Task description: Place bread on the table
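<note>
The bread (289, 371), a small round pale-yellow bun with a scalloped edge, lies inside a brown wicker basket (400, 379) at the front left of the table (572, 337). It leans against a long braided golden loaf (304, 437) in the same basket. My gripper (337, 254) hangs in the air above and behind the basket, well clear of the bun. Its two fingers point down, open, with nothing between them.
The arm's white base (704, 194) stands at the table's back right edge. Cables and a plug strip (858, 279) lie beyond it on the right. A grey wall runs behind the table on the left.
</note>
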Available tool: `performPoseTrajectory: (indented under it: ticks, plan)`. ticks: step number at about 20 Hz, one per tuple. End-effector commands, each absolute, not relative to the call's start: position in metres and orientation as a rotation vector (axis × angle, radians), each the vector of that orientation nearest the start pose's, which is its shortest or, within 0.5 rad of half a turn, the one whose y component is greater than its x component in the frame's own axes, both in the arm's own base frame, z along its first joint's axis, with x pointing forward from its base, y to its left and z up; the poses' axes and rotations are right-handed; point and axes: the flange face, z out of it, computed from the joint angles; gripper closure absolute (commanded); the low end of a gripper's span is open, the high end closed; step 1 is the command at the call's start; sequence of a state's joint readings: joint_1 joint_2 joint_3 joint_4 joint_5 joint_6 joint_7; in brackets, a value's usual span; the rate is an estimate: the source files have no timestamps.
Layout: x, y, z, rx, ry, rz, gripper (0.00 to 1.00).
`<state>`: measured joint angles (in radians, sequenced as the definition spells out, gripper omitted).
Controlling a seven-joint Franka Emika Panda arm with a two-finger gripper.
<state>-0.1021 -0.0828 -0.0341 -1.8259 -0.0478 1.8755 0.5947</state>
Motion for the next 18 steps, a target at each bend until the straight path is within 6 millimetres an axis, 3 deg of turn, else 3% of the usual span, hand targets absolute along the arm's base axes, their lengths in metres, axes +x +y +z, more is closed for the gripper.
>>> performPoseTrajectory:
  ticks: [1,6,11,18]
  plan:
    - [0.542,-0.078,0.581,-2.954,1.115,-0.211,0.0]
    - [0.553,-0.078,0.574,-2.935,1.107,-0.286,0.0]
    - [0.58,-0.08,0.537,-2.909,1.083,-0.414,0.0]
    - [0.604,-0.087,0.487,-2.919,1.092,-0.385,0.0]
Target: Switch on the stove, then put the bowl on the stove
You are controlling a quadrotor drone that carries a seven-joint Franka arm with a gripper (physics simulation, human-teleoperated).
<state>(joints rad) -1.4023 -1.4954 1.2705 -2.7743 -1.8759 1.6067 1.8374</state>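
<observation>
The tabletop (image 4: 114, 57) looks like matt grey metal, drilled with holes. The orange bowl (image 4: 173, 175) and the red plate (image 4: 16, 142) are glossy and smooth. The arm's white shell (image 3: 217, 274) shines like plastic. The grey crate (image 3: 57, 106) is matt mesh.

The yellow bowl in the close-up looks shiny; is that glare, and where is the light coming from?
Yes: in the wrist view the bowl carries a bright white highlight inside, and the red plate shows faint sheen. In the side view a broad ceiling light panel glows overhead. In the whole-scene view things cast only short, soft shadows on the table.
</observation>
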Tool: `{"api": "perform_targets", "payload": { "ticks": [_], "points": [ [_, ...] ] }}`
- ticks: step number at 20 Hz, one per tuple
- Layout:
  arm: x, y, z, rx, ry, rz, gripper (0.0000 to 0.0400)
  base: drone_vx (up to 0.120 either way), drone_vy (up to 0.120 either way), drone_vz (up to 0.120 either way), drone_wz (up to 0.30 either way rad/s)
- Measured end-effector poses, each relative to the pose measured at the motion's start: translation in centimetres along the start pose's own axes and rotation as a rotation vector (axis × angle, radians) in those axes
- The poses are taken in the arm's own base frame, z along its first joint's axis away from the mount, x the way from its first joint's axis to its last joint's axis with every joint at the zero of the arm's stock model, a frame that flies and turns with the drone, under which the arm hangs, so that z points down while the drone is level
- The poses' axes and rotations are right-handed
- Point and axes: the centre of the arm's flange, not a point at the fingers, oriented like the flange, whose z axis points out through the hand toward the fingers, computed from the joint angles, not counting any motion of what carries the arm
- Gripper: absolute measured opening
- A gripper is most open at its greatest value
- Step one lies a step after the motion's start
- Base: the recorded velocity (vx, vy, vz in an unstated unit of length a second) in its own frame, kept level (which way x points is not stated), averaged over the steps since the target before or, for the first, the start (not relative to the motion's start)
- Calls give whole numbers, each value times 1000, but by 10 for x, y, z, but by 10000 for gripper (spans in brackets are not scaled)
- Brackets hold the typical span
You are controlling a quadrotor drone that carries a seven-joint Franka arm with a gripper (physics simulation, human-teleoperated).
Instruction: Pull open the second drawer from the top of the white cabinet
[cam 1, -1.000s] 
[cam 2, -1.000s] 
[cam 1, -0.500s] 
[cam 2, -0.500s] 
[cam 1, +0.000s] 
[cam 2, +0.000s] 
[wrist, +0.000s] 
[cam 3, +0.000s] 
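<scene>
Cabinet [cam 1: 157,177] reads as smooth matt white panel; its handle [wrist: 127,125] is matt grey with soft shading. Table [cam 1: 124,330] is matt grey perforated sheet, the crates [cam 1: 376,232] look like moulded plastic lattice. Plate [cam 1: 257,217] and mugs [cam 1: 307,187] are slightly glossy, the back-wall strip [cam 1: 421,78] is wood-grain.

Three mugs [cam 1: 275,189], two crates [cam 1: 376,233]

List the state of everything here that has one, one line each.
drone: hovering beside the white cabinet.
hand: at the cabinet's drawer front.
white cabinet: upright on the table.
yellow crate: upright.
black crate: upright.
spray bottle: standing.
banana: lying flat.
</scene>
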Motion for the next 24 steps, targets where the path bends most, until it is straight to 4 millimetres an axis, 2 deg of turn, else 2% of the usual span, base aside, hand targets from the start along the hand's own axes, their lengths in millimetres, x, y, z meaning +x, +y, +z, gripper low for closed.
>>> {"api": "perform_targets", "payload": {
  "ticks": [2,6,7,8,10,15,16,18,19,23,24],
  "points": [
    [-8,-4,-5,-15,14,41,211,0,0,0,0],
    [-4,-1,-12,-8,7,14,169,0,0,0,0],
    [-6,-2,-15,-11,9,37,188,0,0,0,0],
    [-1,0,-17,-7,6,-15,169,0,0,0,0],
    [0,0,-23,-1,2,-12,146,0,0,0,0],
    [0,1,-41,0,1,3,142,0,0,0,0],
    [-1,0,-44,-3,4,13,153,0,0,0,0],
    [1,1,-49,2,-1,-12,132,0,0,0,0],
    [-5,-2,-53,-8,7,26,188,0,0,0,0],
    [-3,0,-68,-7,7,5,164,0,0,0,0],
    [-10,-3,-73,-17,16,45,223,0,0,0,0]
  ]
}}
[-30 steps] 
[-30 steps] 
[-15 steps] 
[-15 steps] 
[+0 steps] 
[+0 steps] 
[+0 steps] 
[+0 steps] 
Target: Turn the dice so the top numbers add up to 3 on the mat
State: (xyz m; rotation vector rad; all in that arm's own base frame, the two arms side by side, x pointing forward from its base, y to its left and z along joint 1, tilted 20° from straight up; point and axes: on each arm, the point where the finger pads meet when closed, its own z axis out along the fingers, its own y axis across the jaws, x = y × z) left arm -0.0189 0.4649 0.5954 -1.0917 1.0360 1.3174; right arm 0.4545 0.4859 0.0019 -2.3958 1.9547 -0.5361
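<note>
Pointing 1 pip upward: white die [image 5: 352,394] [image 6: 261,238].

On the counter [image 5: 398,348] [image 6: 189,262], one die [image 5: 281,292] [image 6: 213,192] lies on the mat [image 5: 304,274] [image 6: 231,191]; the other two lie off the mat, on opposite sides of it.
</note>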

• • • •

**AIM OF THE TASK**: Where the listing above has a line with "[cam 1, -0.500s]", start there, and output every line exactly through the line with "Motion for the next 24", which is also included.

**EXPECTED OUTPUT**:
[cam 1, -0.500s] 
[cam 2, -0.500s] 
[cam 1, +0.000s] 
[cam 2, +0.000s] 
[wrist, +0.000s] 
[cam 3, +0.000s] 
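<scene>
Cabinet [cam 1: 157,177] reads as smooth matt white panel; its handle [wrist: 127,125] is matt grey with soft shading. Table [cam 1: 124,330] is matt grey perforated sheet, the crates [cam 1: 376,232] look like moulded plastic lattice. Plate [cam 1: 257,217] and mugs [cam 1: 307,187] are slightly glossy, the back-wall strip [cam 1: 421,78] is wood-grain.

Three mugs [cam 1: 275,189], two crates [cam 1: 376,233]

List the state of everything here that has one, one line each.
drone: hovering beside the white cabinet.
hand: at the cabinet's drawer front.
white cabinet: upright on the table.
yellow crate: upright.
black crate: upright.
spray bottle: standing.
banana: lying flat.
</scene>
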Motion for the next 24 steps, targets where the path bends most, until it is straight to 4 millimetres an axis, 2 deg of turn, else 2% of the usual span, base aside, hand targets from the start along the hand's own axes, their lengths in millimetres, x, y, z meaning +x, +y, +z, gripper low for closed.

What the exercise asked for has been given in full.